Of the four events in the Easter Season - death, resurrection,
ascension and Pentecost - the ascension is the least celebrated
or really thought about - and yet it is one of the most significant
for us as Christians living and working and striving to follow
Christ in today's world.
One reason is the fact that, coming 40 days after Easter Day,
it is always celebrated on a Thursday - and we are not used to
making much of a fuss about Thursdays! It is easy to see the
ascension as a bit of a dip between the high points of Easter
and Pentecost. They are moments of great celebration, whereas
the ascension recalls the moment of the final goodbye of the
earthly Jesus. Since Good Friday is the day with all the drama
and trauma of his death, it can feel hard - just 43 days further
on, to be saying goodbye yet again...
Another problem comes with the word itself and all those pictures
of feet disappearing through the clouds. The ascension recalls
Jesus going upwards into heaven. This comes from a time when
people thought seriously that heaven was physically located 'up
there' somewhere above the earth, and reaching it meant going
up. We now live in a world where people go 'up' every day - way
up above the clouds - and more rarely even beyond the earth's
atmosphere - and we all know that heaven is not to be found literally
in space, above the earth.
How then do we talk about the ascension if we no longer have
the same view of the world as the earliest Christians?

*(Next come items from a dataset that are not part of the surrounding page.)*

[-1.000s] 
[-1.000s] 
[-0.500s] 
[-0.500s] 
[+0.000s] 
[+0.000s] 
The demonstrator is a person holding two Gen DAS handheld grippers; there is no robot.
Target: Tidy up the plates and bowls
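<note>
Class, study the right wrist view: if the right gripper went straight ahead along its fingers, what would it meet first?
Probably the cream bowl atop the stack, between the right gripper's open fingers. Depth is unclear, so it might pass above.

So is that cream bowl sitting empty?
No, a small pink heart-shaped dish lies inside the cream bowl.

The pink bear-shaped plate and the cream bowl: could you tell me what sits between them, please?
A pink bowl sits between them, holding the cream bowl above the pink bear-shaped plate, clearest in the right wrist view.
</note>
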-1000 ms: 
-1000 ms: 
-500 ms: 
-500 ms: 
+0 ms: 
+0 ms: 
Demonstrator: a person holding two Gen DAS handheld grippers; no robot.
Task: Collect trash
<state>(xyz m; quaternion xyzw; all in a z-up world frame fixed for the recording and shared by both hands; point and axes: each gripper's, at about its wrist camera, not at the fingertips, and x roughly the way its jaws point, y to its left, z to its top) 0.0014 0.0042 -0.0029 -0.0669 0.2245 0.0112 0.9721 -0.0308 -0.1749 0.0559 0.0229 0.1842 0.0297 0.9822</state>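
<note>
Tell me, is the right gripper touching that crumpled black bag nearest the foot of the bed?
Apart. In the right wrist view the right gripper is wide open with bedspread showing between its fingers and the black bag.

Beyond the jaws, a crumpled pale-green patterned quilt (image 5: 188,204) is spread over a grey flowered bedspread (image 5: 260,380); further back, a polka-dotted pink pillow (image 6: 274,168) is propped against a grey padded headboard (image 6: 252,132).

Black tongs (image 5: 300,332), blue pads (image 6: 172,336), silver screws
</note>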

Many preachers have made use of balloons or rockets to help illustrate
what happens at the ascension. And while, both may be rather
fun in their own way, neither is really very satisfactory as
a symbol. Balloons - especially the helium-filled variety - may
float upwards very satisfactorily, but they clearly do not end
up in heaven, and eventually the gas runs out and they get snagged
in a tree and pop. And the same applies to rockets. Very spectacular
in the short term, but the debris eventually falls to earth leaving
a whiff of cordite behind.... not the stuff of heaven at all!
In some ways, we - like the disciples - run the risk of being
fixated on the upwards movement of Jesus. The two men in white
robes, - usually taken to be angels - ask the disciples why they
are standing looking upwards? Today we run the risk of appearing
even more stupid, staring quizzically up to heaven - no longer
clear about why we are doing so, but doing it anyway .... While
all around us in the world of here and now there is so much that
we should be focusing on instead. The point that the two men
make to the disciples is, I think, the clue to help us understand
the ascension properly today. The point is not so much that Jesus
has gone upwards, but that he has gone. The direction of movement
is not as important as the absence.
At ascension we celebrate the great divine absence - which is
a vital ingredient in our call to mission. This is not to suggest
that God has abandoned us - far from it! - but that, if Jesus
were still on earth in his risen existence, we would probably
leave him to it. We might stand on the edge making admiring noises,
but it would be hard to join in. Which of us could feel confident
to make disciples, to baptize or to teach Jesus' commandments
if Jesus himself were likely to appear at any moment? Who would
listen to our proclamation of the Good News, if they could hear
it from Jesus instead?
Have you ever found yourself volunteering to take on a role,
simply because there was no-one else to do it? I would be amazed
if not - that is generally how most volunteers get started! And
sometimes we are not very good at the task we take on - especially
in the beginning. But perhaps if we persevere - and maybe if
others take pity on us and get involved too, we can discover
that we make a rather good team. That has certainly been my experience
with the Messy Church initiative ... but none of this would happen
without the desperation of absence.
Jesus' absence is the vital link in God's foolhardy plan to show
his love for the world and to save it. First he sent his son,
who might have died as a baby or at any point along the way before
he actually did die on the cross. Then, having raised him from
the dead, he leaves us to finish what Jesus began. It is the
riskiest plan possible, but bizarrely - and largely because it
is God's plan - it has worked! There is no harm in reminding
ourselves, however, how essential we are to this. God still entrusts
the world and everyone in it, whom he loves so much, to our care
- a bunch of amateurs! But there is no-one but us to do it. God
waits for us to realize the need and to fill it.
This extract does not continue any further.